Population (September 2025)
- • Total: 337,529
- • Density: 473.49/km^{2} (1,226.3/sq mi)
- • Dialect: Gyeongsang
- Postal code: 52600~52889
- Area code: (+82)-55- 7xx
- Website: www.jinju.go.kr/english.web

Korean name
- Hangul: 진주시
- Hanja: 晉州市
- RR: Jinju-si
- MR: Chinju-si

= Jinju =

City in South Gyeongsang, South Korea

Jinju (/ko/) is a city in South Gyeongsang Province, South Korea. It was the location of the first (1592) and second (1593) Sieges of Jinju by Japanese forces during the Imjin War. The Republic of Korea Air Force Education and Training Command is located in the eastern part of the city.
There are cultural-historical tourist attractions in Jinju such as Jinju Fortress, the Jinju National Museum, and the Nam-gang Prehistoric Site Museum.

==History==

Jinju was an ancient city of Goryeonggaya in the Gaya Era. This city was called 'Geoyeolseong' of Baekje during the Three Kingdom Era, and was called 'Geoyeolju', 'Cheongju', and 'Gangju' during the Unified Silla Era. Name of this city was changed into 'Jinju' for the first time in 940, the 23rd year of King Taejo of the Goryeo Dynasty. It became 'Jinju-mok', one of 12 moks (local administrative units in Goryeo and Joseon Dynasty) in the 2nd year of King Seongjong (983).

The second siege of Jinju during the Japanese invasion of Korea ended in the deaths of the entire garrison and a substantial portion of the population. Korean accounts mention that the death toll at Jinju was 60,000. According to Japanese accounts, they had sent 20,000 heads back to Japan after their victory.
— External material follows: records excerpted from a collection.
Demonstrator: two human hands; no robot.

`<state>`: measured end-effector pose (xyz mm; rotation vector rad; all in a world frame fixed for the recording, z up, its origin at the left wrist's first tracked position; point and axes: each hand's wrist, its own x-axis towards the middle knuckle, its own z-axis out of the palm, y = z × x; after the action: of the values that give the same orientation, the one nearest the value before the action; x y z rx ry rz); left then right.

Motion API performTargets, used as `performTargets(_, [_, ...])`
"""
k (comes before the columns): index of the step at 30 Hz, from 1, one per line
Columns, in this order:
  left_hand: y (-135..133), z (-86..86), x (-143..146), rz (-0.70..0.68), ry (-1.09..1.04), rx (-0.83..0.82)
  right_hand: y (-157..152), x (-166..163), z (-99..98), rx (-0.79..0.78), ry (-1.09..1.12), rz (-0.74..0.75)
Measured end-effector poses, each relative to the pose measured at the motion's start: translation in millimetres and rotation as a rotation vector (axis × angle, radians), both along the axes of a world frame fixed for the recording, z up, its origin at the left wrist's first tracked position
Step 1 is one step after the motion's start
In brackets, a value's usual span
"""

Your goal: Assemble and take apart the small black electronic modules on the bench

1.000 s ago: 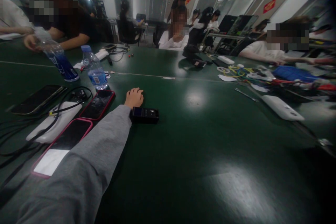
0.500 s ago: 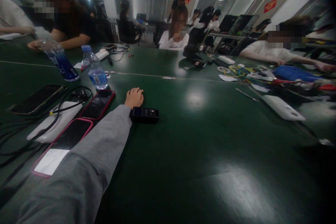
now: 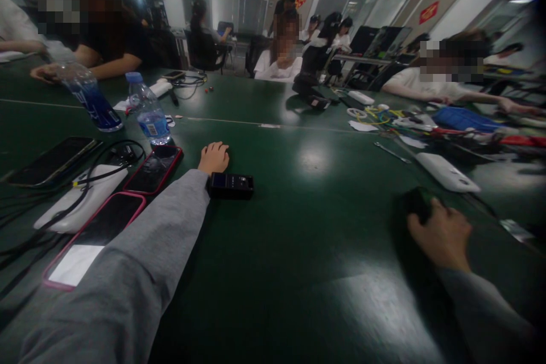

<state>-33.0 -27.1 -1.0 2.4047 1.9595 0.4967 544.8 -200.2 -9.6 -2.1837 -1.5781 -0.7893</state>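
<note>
My left hand (image 3: 214, 157) rests on the dark green table (image 3: 307, 222), fingers curled under into a loose fist with nothing visible in it. A small black device (image 3: 231, 185) lies right beside my grey-sleeved wrist. My right hand (image 3: 439, 234) is at the lower right, blurred, closed round a dark object (image 3: 416, 205) I cannot make out.
Two pink-cased phones (image 3: 154, 169), a white power bank (image 3: 81, 196), another phone (image 3: 53, 160) and black cables lie at the left. Two water bottles (image 3: 148, 117) stand behind them. A white device (image 3: 447, 172), tools and coloured wires sit at the right. Several people sit round the table.
My right hand has come into view at the lower right with a dark object. My left hand has stayed put. The view has shifted slightly.
</note>
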Motion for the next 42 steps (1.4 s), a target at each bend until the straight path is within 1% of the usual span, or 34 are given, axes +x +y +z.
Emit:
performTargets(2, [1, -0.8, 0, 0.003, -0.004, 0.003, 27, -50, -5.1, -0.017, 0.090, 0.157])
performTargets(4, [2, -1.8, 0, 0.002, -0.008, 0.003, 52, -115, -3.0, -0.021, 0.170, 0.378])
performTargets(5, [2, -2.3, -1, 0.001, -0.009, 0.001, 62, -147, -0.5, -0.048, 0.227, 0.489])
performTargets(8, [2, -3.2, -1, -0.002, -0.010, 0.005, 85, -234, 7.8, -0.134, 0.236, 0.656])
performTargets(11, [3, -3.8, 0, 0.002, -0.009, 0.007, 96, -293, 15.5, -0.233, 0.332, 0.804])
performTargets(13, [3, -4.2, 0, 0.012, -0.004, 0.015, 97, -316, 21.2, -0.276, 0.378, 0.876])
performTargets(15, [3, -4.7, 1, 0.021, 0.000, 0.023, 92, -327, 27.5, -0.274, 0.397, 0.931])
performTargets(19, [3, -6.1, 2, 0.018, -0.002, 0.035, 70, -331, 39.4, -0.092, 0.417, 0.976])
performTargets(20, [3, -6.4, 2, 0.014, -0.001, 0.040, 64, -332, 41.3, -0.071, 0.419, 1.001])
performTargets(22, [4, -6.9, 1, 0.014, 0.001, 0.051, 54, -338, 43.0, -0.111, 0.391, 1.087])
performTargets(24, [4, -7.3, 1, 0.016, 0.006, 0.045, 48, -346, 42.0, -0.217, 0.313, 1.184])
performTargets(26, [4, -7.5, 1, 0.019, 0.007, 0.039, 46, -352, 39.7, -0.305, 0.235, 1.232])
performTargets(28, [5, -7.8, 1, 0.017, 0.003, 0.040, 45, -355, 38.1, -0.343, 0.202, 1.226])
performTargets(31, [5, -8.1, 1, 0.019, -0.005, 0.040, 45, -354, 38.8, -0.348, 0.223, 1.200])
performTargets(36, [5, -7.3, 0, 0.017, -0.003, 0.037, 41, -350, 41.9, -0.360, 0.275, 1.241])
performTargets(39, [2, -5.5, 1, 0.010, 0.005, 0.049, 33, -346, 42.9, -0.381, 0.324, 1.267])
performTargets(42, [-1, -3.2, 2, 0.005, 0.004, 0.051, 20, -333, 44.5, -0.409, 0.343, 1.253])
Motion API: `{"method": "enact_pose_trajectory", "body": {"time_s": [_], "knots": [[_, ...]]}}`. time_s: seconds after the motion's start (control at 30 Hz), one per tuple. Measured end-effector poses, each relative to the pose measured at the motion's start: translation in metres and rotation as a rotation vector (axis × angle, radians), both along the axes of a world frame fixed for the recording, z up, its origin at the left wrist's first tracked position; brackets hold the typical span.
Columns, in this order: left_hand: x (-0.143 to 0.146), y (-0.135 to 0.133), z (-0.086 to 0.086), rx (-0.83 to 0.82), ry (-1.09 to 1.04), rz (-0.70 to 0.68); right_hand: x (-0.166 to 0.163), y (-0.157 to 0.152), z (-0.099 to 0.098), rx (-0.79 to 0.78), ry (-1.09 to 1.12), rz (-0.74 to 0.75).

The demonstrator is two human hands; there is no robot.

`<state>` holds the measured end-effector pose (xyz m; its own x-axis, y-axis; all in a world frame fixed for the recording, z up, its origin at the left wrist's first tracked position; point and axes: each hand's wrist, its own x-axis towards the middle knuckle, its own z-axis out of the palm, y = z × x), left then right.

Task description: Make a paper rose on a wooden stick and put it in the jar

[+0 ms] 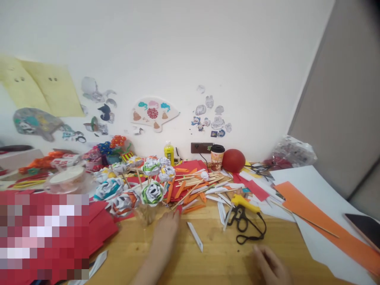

In the 33rd year of King Gojong of the Joseon Dynasty (1896), administrative district of the nation was reorganized with 13 provinces. At that time Jinju began to belong to Gyeongsangnam-do, and became capital town of Gyeongsangnam-do. And provincial governor started to reside in Jinju. On April 1, 1925, Busan replaced Jinju as provincial capital.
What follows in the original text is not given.